Dari data yang penulis dapatkan dari BPBD Bantul, jumlah korban meninggal di wilayah Bantul ada 4.143 korban tewas, dengan jumlah rumah rusak total 71.763, rusak berat 71.372, rusak ringan 66.359 rumah. Total korban meninggal gempa DIY dan Jawa Tengah bagian selatan, seperti di Klaten, tercatat mencapai 5.782 orang lebih, 26.299 lebih luka berat dan ringan, 390.077 lebih rumah roboh akibat gempa waktu itu. (Data dari Buku Bencana BPBD Klaten yang terbit Tahun 2014 menyebutkan 191.891 rumah di Klaten rusak, sebanyak 1.064 jiwa meninggal dunia dengan 18.127 jiwa mengalami luka-luka)

Pusat gempa berada di Sungai Opak di Dusun Potrobayan, Srihardono, Pundong. Mulai dari pundong dusun potrobayan sebagai titik episentrum dan jalur gempa sampai ke Klaten. Saat ini, di lokasi pusat gempa sudah berdiri tetenger atau tugu peringatan gempa Yogyakarta letaknya 300 meter dari pusat gempa yang merupakan tempuran sungai opak dan oya.

Jika warga ketakutan dan trauma kehilangan orang-orang terdekatnya karena gempa, namun para ahli sepakat bahwa bukan gempa yang membunuh manusia tetapi bangunan yang menimpa mereka. 

“Berkaca dari fenomena gempa Jogja 2006, para ahli mengingatkan bukan gempa yang membunuh manusia. Namun bangunannya. Korban tewas pada umumnya karena tertimpa bangunan yang roboh. Sementara itu korban luka-luka banyak terjadi karena kepanikan yang luar biasa,” ungkap Dwi Daryanto, Kepala Pelaksana Badan Penanggulangan Bencana Daerah (BPDB) Bantul, dilansir dari laman elshinta. 

Menilik penelitian berjudul “Jurnalisme Bencana di Indonesia, Setelah Sepuluh Tahun” yang dipublikasikan oleh Muzayin Nazaruddin pada Jurnal Komunikasi Volume 10, Nomor 1, tahun 2015, secara gamblang tertulis bahwa bencana yang terjadi di Indonesia selain dari spek geologis juga aspek sosial demografis. 

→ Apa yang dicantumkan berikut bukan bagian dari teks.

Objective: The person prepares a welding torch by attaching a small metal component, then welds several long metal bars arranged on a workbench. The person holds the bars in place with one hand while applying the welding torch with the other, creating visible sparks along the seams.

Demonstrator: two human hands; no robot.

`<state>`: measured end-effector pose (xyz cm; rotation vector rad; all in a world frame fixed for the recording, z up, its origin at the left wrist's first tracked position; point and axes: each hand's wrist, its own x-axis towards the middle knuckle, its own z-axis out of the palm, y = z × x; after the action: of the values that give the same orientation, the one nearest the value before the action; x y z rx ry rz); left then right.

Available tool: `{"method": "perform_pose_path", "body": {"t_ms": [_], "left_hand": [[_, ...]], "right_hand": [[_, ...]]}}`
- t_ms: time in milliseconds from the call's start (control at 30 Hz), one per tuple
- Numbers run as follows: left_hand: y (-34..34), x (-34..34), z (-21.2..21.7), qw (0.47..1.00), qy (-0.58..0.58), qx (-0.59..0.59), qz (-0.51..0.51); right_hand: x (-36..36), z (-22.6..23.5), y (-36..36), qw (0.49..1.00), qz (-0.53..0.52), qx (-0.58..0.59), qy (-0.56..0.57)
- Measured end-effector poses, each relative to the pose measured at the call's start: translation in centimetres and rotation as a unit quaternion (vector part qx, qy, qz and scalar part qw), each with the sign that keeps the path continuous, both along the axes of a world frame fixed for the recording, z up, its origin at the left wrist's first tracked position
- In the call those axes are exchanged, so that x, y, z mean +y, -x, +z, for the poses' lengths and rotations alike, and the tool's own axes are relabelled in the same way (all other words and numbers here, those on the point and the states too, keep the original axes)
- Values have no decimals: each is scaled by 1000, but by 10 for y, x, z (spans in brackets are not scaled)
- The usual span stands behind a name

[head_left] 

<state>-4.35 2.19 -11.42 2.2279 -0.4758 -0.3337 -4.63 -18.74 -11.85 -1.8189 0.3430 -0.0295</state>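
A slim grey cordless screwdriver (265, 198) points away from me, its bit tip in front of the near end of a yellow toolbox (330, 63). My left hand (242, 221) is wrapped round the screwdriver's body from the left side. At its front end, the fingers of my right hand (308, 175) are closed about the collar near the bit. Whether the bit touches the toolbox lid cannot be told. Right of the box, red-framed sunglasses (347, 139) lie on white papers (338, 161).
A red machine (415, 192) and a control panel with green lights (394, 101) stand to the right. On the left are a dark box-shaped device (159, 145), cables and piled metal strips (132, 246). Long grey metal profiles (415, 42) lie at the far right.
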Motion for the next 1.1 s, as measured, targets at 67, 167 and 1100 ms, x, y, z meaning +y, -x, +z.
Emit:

Kondisi yang terjadi saat Gempa Jogja 2006 tak ada prediksi apapun sebelumnya. “Gempa bumi dapat terjadi tanpa adanya tanda-tanda pasti; dan dapat terjadi kapan pun. Teknologi ciptaan manusia belum mampu untuk memprediksi waktu gempa akan terjadi,” ujar Dr. Raditya Jati Kepala Pusat Data, Informasi dan Komunikasi Kebencanaan BNPB dilansir dari laman bnpb.go.id. 

Indonesia termasuk dalam wilayah Pasific Ring of Fire (Deretan Gunung Berapi Pasifik) yang berbentuk melengkung dari Pulau Sumatera, Jawa, Nusa Tenggara, hingga Sulawesi Utara ditambah pertemuan dua lempeng tektonik dunia. 

Selanjutnya aspek sosial demografis yang sangat berperan penting pada sikap dan tindakan yang mampu meningkatkan kerentanan terhadap bencana. Keragaman budaya, etnis, agama selain menjadi kekayaan ternyata di sisi lain justru menjadi potensi bencana jika tidak dikelola dengan baik. 

Sementara kondisi Gempa Tahun 2006 kala itu benar-benar kaos, mulai dari mitigasi bencana hingga simpang siur dan hoaks muncul di mana-mana. Hal ini diungkapkan oleh salah satu Dosen Ilmu Komunikasi UII, Narayana Mahendra Prastya, yang saat itu menjadi wartawan Detik Biro Jogja. 

“Kondisi chaos di mana-mana, banyak hoaks dan pesan berantai. Karena listrik dimatikan akses berita hanya mengandalkan radio. Akhirnya banyak orang meninggalkan rumah lupa mengunci pintu, maling beraksi,” ujarnya. 

Sementara pada penelitian yang disebutkan oleh Muzayin Nazaruddin, media massa dalam menyikapi pemberitaan bencana justru cenderung menunjukkan euforia pemberitaan bencana dibandingkan mitigasi bencana dan langkah selanjutnya. 

Secara tidak langsung eksploitasi bencana sebagai “kisah satir yang menghibur” karena dianggap sebagai sumber informasi yang tak pernah kering dari nilai berita. Lantas, apa yang sebaiknya dilakukan masyarakat Indonesia setelah mengetahui bahwa daerah yang ditinggalinya merupakan “ladang bencana”?  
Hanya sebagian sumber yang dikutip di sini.